1. Issues to address when designing a ML/AI project
2. Overall Issues/Strategy for a Deep Learning Project

# Machine Learning Strategy

Based on your first iteration through the model and getting results, you can decide on a number of updates to your models. Some of these can be:

1. You want to collect more data
2. You want to train your algorithm longer
3. Try some optimization algorithm
4. Use regularization
5. Tune Hyperparameters


There are efficient strategies that can help you move in the right direction. We will discuss a few of those in today's lecture.


# Tuning ML Process (Orthogonalization)

A typical ML process is:

1. Fit training set on the cost function
2. Fit dev set on the cost function
3. Fit test set

If the model performs well on all three steps then we are in an ideal world. Usually this is not the case, therefore we need to fine tune our model at each step. Each step has their own parameters to be tuned. 

For example if step 1 does not give a good result we may want to focus on getting more data or choosing a good optimization algorithm. 

In step 2 if we do not get good results, then we might need to use regularization. 

In step 3 the remedy could be to get a bigger dev set or maybe choose a different model. 

Thinking of these remedies but according to these 3 different directions is sometimes referred to as orthogonalization. Basically depending on the issue you are facing motivates your remedy.

# Evaluation Metric

When selecting your evaluation metrics there are many aspects that must be taken into consideration.

Sometimes selecting two evaluations metrics can be confusing for certain problems. For example Precision and Recall are defined in such a way that sometimes both have a trade-of. Therefore, for one model you might get a good result for one metric and vice versa. One way to deal with this situation is to come up with a single evaluation metric that would encompass both (or all of your metrics).

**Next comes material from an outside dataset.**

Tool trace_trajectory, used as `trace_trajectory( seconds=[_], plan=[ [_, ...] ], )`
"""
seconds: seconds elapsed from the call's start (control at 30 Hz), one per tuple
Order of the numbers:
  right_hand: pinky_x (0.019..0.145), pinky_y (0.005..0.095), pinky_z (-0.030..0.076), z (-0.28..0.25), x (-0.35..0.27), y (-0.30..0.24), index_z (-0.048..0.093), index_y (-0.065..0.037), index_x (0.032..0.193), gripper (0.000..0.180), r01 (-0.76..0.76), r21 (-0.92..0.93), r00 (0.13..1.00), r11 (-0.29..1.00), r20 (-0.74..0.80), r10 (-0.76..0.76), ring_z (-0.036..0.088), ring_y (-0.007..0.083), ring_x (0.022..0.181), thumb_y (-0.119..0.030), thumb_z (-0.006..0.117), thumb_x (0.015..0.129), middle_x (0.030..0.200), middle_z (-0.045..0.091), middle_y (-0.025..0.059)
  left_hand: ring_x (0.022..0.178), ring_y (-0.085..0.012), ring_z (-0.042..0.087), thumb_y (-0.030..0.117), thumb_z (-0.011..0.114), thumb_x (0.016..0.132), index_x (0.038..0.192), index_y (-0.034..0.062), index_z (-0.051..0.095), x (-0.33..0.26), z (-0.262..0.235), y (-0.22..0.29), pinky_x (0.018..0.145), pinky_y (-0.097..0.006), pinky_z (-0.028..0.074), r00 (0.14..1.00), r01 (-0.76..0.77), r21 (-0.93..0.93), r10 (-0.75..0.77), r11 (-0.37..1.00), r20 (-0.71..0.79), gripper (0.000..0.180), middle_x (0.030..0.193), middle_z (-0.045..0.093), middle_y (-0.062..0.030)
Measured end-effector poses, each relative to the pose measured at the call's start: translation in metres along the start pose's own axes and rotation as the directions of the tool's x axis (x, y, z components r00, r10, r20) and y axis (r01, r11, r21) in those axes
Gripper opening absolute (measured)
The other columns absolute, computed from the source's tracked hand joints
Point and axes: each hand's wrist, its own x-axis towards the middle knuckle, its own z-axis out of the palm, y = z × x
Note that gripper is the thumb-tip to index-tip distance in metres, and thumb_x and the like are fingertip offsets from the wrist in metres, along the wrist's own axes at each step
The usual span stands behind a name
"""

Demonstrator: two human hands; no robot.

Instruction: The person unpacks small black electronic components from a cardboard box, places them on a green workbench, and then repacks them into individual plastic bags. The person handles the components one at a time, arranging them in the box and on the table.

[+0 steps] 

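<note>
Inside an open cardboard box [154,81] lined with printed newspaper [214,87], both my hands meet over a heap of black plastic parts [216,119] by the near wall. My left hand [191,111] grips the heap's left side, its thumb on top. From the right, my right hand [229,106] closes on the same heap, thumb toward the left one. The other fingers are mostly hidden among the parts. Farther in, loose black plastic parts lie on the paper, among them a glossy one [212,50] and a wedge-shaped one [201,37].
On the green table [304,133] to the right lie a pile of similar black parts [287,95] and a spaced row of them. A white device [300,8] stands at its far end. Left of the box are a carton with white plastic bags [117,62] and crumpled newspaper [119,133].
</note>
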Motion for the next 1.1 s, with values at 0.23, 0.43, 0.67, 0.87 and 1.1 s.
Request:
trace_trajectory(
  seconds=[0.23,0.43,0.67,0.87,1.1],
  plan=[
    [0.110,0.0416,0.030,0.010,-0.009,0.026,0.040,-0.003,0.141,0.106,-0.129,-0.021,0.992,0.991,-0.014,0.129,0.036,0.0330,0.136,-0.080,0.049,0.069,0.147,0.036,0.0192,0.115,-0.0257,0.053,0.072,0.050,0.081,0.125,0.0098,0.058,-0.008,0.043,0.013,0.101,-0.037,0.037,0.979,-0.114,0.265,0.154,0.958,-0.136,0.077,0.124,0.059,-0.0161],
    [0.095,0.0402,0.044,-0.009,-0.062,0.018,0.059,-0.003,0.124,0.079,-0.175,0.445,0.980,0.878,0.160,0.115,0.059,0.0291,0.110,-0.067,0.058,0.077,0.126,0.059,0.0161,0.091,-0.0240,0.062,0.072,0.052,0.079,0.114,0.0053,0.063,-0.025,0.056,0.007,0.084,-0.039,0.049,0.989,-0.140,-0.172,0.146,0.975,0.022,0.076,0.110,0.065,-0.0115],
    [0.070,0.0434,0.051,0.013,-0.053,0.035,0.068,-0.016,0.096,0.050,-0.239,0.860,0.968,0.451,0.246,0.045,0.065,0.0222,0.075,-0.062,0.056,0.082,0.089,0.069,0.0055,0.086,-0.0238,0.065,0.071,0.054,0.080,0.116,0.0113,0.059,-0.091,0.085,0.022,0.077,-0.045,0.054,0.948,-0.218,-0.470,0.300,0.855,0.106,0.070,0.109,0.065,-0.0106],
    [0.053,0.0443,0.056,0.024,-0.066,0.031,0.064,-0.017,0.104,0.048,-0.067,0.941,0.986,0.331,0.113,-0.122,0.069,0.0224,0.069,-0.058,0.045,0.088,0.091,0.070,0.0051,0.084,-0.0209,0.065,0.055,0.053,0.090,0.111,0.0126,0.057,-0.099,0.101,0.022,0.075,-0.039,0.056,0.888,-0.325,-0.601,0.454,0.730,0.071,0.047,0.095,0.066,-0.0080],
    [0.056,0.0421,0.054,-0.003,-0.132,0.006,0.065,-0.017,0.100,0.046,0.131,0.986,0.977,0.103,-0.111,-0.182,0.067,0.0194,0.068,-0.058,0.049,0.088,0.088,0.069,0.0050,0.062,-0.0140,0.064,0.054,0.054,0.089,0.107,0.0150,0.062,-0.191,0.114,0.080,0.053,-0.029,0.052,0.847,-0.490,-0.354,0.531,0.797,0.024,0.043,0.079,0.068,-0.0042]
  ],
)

In this case it could be F1 score which is a harmonic mean of Precision and Recall.

Another, way of combining metrics could be to formulate an optimization problem. If model accuracy and runtime are important for your model, then you can constrain your model by solving the maximizing accuracy problem subject to some maximum runtime constraint. This is useful in large neural networks that are achieving high accuracy at the expense of very high runtime.

# Hyperparameter Tuning

The possible approaches for finding the optimal parameters are:

1. Hand tuning (Trial and Error) - This is based on trial and error experiments and experience of the user, parameters are chosen.

2. Grid Search - In this a grid is created based on parameter values. And then all possible parameter combinations is tried and and the best one is selected.

3. Random Search - In this instead of trying all possible combinations as in Grid Search, only randomly selected subset of the parameters is tried and the best is chosen.

4. Bayesian Optimization (Gausian Proces) - Gaussian Process uses a set of previously evaluated parameters and resulting accuracy to make an assumption about unobserved parameters. Acquisition Function using this information suggest the next set of parameters. [link](https://ekamperi.github.io/machine%20learning/2021/05/08/bayesian-optimization.html)


5. Tree-structured Parzen Estimators (TPE) - Each iteration TPE collects new observation and at the end of the iteration, the algorithm decides which set of parameters it should try next. [link](https://medium.com/optuna/multivariate-tpe-makes-optuna-even-more-powerful-63c4bfbaebe2)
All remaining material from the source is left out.